### Your task:
Every line below that mentions the word "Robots" should be copied out.

++++ Information

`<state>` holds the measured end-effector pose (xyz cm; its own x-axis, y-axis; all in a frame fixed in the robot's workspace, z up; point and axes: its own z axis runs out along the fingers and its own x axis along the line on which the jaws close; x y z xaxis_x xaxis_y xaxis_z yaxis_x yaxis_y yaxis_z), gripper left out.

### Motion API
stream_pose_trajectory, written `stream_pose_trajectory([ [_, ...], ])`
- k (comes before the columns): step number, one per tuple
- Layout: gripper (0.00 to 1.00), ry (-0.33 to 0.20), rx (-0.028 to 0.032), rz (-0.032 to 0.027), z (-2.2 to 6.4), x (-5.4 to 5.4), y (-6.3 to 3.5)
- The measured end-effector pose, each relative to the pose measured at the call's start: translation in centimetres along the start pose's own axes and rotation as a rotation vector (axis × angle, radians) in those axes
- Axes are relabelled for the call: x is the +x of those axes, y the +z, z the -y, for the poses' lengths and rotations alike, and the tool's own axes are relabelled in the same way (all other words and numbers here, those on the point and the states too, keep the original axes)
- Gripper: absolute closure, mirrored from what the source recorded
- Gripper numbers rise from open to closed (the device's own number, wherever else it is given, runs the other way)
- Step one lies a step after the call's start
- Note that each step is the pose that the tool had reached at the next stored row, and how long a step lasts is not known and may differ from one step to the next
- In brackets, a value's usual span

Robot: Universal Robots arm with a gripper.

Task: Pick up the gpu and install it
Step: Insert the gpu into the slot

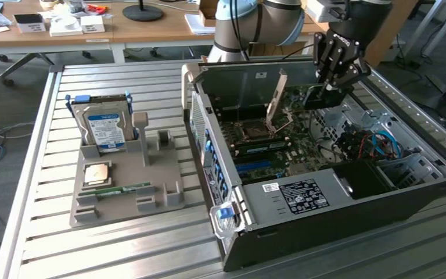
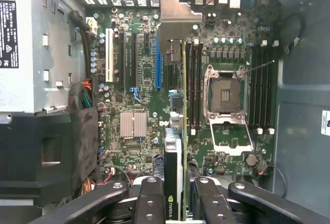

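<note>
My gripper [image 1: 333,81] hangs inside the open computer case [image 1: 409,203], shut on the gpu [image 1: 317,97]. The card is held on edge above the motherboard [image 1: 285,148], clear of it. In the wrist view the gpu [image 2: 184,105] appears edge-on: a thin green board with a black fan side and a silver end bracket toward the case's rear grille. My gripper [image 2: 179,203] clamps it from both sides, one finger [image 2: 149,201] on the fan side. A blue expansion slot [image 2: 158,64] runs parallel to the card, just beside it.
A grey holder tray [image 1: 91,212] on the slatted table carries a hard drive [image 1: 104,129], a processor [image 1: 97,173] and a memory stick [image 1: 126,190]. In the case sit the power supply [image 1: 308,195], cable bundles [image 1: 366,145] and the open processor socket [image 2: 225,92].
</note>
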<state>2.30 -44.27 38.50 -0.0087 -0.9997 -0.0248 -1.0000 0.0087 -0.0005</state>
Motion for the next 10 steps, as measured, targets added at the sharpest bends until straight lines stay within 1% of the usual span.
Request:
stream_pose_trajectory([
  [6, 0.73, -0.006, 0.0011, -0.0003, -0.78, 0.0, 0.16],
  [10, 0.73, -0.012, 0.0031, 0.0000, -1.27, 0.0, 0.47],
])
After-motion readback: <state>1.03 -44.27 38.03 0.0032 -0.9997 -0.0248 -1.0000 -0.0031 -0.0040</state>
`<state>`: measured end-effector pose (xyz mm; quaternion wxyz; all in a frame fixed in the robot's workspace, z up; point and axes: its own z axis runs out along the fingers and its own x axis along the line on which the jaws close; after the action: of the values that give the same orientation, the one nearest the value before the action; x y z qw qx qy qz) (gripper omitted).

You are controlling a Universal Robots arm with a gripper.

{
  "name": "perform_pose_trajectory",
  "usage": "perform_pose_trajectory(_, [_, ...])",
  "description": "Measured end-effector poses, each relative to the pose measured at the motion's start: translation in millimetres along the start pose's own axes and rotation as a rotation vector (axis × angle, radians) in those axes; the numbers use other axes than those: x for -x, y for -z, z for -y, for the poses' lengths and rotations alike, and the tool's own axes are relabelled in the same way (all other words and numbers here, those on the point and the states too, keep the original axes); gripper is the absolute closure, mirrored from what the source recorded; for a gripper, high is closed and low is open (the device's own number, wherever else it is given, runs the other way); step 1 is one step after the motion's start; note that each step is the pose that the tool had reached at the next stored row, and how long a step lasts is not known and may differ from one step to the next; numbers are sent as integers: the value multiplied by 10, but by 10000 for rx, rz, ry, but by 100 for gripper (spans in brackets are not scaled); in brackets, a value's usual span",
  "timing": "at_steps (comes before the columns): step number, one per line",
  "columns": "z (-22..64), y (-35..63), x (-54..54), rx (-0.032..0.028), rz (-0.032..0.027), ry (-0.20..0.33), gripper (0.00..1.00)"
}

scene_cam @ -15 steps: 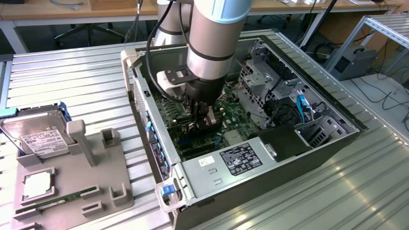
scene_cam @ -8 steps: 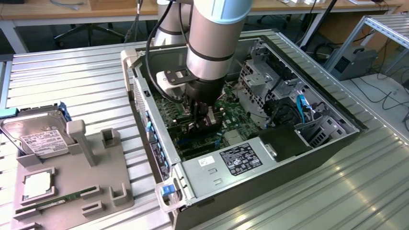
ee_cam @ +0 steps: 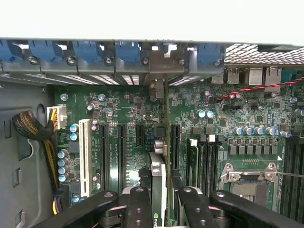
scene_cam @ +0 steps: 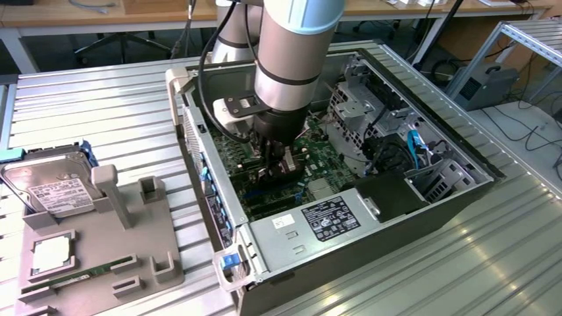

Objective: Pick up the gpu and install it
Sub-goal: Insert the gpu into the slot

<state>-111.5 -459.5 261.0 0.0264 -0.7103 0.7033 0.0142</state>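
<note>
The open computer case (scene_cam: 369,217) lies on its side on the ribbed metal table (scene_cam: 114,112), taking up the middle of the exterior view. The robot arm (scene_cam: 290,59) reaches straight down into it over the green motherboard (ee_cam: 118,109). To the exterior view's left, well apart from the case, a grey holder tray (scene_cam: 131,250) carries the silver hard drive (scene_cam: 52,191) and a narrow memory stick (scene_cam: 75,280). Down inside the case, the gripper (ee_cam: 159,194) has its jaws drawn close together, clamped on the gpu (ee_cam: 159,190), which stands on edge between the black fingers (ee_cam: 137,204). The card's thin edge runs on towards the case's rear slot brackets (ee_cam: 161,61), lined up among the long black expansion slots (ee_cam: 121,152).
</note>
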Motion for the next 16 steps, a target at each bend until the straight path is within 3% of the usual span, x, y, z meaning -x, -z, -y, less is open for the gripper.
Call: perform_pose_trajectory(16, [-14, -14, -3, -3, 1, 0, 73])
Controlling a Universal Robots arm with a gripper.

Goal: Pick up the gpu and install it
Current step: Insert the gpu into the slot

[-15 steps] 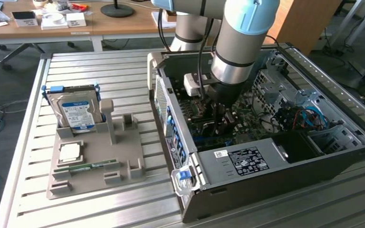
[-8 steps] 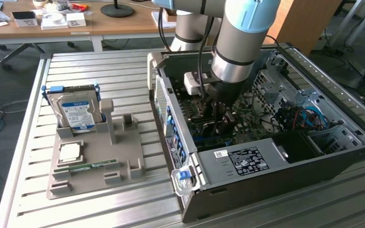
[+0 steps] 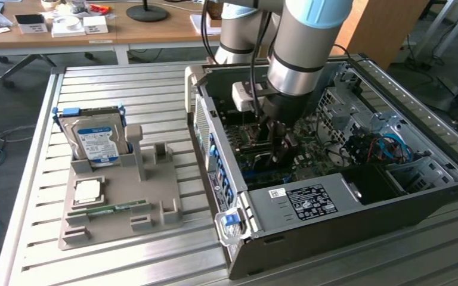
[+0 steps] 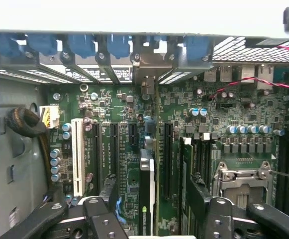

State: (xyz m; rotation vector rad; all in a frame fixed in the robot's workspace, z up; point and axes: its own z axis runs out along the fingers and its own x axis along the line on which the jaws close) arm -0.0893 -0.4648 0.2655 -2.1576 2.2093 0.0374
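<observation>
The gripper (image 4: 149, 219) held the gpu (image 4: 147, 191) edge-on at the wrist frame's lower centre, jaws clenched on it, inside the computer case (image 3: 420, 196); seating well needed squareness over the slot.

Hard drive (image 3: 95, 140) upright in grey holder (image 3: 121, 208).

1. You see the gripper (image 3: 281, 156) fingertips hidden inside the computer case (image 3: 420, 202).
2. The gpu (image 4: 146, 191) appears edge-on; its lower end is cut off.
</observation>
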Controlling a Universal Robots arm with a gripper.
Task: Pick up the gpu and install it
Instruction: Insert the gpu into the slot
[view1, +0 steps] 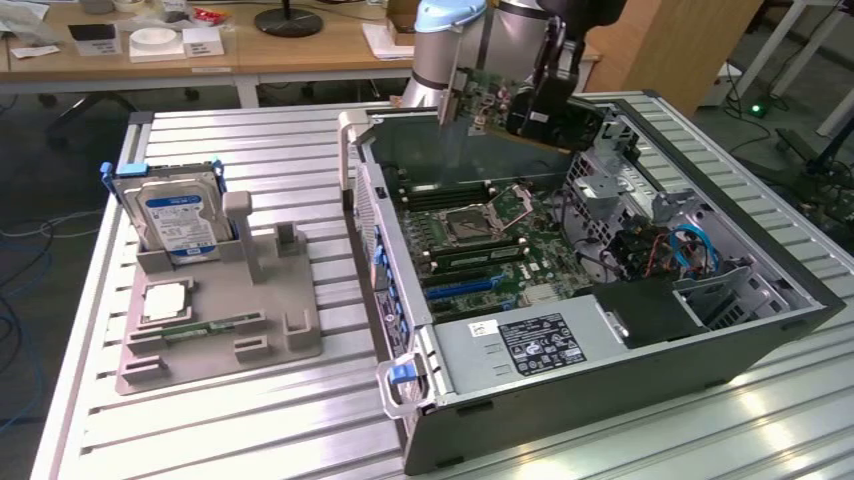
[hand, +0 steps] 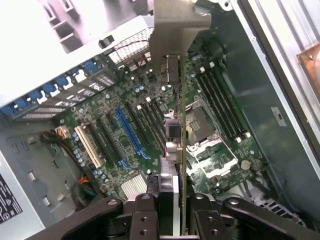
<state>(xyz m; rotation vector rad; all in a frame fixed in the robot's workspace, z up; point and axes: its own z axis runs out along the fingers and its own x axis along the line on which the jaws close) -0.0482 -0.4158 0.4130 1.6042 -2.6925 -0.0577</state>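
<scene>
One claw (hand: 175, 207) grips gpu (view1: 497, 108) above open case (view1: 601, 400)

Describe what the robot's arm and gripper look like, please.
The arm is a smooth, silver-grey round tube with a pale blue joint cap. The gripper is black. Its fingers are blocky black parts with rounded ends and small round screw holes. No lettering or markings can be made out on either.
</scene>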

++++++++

### The answer:
Robot: Universal Robots arm with a gripper.
You are controlling a Universal Robots arm with a gripper.
Controlling a Universal Robots arm with a gripper.
Controlling a Universal Robots arm with a gripper.

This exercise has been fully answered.